__What you will do__
Would you please return the lines of the entries below starting at the line that has "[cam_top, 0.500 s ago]" and ending at the line that has "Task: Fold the", both included, exactly as they are?

__Records to use__
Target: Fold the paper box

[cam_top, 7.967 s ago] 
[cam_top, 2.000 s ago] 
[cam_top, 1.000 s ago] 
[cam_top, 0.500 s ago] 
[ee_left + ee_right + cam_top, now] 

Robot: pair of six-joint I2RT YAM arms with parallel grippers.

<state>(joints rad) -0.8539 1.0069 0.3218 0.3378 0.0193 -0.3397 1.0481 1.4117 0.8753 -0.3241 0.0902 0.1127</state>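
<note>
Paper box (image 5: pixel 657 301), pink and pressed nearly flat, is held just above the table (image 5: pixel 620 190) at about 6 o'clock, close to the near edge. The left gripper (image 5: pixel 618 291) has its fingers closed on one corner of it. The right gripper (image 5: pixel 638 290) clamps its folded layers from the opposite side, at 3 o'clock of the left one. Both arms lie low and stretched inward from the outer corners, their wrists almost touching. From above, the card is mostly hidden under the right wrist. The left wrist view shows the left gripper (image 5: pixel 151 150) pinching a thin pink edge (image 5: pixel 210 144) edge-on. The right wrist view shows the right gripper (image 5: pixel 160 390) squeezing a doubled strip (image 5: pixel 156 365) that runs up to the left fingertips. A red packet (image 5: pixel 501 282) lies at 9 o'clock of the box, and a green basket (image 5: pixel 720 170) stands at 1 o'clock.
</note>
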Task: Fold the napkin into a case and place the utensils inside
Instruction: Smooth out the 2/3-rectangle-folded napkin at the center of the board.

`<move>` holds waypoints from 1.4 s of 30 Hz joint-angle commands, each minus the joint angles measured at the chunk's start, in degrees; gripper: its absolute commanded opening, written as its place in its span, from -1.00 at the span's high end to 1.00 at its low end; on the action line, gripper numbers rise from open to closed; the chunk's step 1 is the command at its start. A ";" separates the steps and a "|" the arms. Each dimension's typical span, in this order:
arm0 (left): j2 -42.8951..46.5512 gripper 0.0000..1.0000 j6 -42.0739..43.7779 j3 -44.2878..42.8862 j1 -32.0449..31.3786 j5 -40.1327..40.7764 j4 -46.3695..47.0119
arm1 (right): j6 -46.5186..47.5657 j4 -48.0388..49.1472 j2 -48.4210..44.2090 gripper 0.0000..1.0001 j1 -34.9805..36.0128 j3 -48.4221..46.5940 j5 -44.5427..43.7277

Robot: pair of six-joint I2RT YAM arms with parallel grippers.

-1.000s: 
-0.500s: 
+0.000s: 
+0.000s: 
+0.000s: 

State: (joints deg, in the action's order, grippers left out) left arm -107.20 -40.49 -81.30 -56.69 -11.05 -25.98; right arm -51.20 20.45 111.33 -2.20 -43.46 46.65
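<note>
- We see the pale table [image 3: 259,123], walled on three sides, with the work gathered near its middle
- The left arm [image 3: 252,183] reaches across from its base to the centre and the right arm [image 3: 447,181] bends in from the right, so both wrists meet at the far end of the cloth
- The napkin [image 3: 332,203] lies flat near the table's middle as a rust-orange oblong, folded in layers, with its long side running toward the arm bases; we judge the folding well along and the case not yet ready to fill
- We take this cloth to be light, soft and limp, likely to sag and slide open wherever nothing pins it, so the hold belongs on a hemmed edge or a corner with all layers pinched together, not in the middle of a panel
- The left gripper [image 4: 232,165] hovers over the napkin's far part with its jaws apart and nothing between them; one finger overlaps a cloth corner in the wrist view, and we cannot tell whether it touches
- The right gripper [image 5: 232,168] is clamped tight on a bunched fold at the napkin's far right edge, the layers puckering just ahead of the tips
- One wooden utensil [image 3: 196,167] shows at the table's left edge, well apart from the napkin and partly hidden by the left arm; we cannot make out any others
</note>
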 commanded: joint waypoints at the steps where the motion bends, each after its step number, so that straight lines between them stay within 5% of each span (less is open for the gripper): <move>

__Task response__
[cam_top, 0.500 s ago] 
[ee_left + ee_right + cam_top, now] 

Robot: pair of six-joint I2RT YAM arms with parallel grippers.

<state>(joints rad) -0.8539 1.0069 0.3218 0.3378 0.0193 -0.3397 1.0481 1.4117 0.8753 -0.3241 0.0902 0.1127</state>
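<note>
Paper box (image 5: pixel 657 301), pink and pressed nearly flat, is held just above the table (image 5: pixel 620 190) at about 6 o'clock, close to the near edge. The left gripper (image 5: pixel 618 291) has its fingers closed on one corner of it. The right gripper (image 5: pixel 638 290) clamps its folded layers from the opposite side, at 3 o'clock of the left one. Both arms lie low and stretched inward from the outer corners, their wrists almost touching. From above, the card is mostly hidden under the right wrist. The left wrist view shows the left gripper (image 5: pixel 151 150) pinching a thin pink edge (image 5: pixel 210 144) edge-on. The right wrist view shows the right gripper (image 5: pixel 160 390) squeezing a doubled strip (image 5: pixel 156 365) that runs up to the left fingertips. A red packet (image 5: pixel 501 282) lies at 9 o'clock of the box, and a green basket (image 5: pixel 720 170) stands at 1 o'clock.
</note>
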Task: Fold the napkin into a case and place the utensils inside

Nothing remains to be added to the answer.